**Required action:** Only an exact reprint of all the data is acceptable.

**Information shown:**
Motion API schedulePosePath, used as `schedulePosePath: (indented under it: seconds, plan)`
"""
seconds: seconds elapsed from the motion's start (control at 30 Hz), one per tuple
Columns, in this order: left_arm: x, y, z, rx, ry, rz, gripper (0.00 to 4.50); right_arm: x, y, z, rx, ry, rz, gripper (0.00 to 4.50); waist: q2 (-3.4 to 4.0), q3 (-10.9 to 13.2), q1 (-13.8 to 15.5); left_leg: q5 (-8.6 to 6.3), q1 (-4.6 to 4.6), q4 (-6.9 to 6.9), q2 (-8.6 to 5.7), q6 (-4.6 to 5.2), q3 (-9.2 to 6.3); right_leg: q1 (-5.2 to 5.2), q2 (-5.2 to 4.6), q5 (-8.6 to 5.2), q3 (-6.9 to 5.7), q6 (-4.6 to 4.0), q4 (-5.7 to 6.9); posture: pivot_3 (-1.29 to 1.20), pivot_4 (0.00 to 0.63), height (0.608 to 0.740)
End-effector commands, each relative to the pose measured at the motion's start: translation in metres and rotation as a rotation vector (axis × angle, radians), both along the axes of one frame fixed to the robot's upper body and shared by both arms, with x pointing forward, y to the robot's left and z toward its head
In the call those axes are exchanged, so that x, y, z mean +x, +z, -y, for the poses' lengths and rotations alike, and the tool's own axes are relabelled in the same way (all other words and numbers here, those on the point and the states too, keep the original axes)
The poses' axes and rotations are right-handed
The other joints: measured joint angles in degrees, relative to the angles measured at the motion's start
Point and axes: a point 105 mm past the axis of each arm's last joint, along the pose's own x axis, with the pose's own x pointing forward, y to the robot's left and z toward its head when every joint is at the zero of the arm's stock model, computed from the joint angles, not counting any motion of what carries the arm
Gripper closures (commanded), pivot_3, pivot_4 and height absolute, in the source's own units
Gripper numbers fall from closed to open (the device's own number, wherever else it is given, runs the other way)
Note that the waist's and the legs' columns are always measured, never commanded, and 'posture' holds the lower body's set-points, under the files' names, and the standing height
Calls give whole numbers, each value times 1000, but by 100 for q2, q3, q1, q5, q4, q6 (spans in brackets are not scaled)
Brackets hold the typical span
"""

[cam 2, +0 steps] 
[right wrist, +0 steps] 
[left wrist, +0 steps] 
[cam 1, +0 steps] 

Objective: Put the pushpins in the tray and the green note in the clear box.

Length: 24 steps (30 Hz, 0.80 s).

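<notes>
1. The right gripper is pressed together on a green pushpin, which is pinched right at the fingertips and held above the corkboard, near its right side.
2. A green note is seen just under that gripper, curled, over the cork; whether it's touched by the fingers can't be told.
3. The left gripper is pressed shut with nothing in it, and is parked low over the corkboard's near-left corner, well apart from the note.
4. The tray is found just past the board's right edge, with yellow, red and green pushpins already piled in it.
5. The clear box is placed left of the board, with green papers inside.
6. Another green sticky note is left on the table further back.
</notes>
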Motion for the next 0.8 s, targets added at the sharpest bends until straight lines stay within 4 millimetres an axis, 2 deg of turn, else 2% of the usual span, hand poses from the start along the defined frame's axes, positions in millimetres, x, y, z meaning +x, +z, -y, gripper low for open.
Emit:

**The answer:**
Motion API schedulePosePath, used as `schedulePosePath: (indented under it: seconds, plan)`
"""
seconds: seconds elapsed from the motion's start (control at 30 Hz), one per tuple
Columns, in this order: left_arm: x, y, z, rx, ry, rz, gripper (0.00 to 4.50); right_arm: x, y, z, rx, ry, rz, gripper (0.00 to 4.50); waist: q2 (-3.4 to 4.0), q3 (-10.9 to 13.2), q1 (-13.8 to 15.5); left_leg: q5 (-8.6 to 6.3), q1 (-4.6 to 4.6), q4 (-6.9 to 6.9), q2 (-8.6 to 5.7), q6 (-4.6 to 5.2), q3 (-9.2 to 6.3); right_leg: q1 (-5.2 to 5.2), q2 (-5.2 to 4.6), q5 (-8.6 to 5.2), q3 (-6.9 to 5.7), q6 (-4.6 to 4.0), q4 (-5.7 to 6.9); posture: pivot_3 (-1.29 to 1.20), pivot_4 (0.00 to 0.63), height (0.608 to 0.740)
End-effector commands, each relative to the pose measured at the motion's start: translation in metres and rotation as a rotation vector (axis × angle, radians), both along the axes of one frame fixed to the robot's upper body and shared by both arms, with x pointing forward, y to the robot's left and z toward its head
In the call those axes are exchanged, so that x, y, z mean +x, +z, -y, for the poses' lengths and rotations alike, and the tool's own axes are relabelled in the same way (all other words and numbers here, those on the point and the states too, keep the original axes)
The poses' axes and rotations are right-handed
The other joints: measured joint angles in degrees, relative to the angles measured at the motion's start
Point and axes: a point 105 mm past the axis of each arm's last joint, along the pose's own x axis, with the pose's own x pointing forward, y to the robot's left and z toward its head when every joint is at the zero of the arm's stock model, computed from the joint angles, not counting any motion of what carries the arm
Gripper closures (commanded), pivot_3, pivot_4 and height absolute, in the source's own units
Gripper numbers fall from closed to open (the device's own number, wherever else it is given, runs the other way)
Note that the waist's and the legs' columns are always measured, never commanded, and 'posture' holds the lower body's set-points, under the files' names, and the standing height
Calls give whole numbers, each value times 1000, but by 100 for q2, q3, q1, q5, q4, q6 (spans in brackets are not scaled)
Brackets hold the typical span
"""

[cam 2, +0 steps] 
[right wrist, +0 steps] 
[left wrist, +0 steps] 
[cam 1, +0 steps] 

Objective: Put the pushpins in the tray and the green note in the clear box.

Length: 24 steps (30 Hz, 0.80 s).

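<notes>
1. The right gripper is pressed together on a green pushpin, which is pinched right at the fingertips and held above the corkboard, near its right side.
2. A green note is seen just under that gripper, curled, over the cork; whether it's touched by the fingers can't be told.
3. The left gripper is pressed shut with nothing in it, and is parked low over the corkboard's near-left corner, well apart from the note.
4. The tray is found just past the board's right edge, with yellow, red and green pushpins already piled in it.
5. The clear box is placed left of the board, with green papers inside.
6. Another green sticky note is left on the table further back.
</notes>
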Motion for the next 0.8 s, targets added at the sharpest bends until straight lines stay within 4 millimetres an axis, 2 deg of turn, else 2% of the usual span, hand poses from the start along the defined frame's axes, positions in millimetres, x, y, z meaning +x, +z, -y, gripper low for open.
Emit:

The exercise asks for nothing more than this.